* **What to do**
Lines of the listing that contain "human" need to be copied.

* **Supplied records**
BEGIN

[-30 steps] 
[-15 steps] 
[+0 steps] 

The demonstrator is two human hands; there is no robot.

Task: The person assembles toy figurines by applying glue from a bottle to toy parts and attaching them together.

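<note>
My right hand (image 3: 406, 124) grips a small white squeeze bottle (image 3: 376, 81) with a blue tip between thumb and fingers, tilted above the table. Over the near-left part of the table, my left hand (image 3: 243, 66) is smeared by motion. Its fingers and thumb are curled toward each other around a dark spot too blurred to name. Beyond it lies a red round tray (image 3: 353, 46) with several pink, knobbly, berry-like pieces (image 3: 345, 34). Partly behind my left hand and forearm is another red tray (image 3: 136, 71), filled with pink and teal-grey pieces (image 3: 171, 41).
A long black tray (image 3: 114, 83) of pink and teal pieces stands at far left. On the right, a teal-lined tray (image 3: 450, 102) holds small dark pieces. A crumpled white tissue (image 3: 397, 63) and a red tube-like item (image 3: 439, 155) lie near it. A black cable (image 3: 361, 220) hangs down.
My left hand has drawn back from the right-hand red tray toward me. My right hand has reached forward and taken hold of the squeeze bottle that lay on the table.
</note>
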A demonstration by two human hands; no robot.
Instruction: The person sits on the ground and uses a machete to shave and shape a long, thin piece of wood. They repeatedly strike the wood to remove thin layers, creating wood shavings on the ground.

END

* **Answer for the task**
The demonstrator is two human hands; there is no robot.
A demonstration by two human hands; no robot.

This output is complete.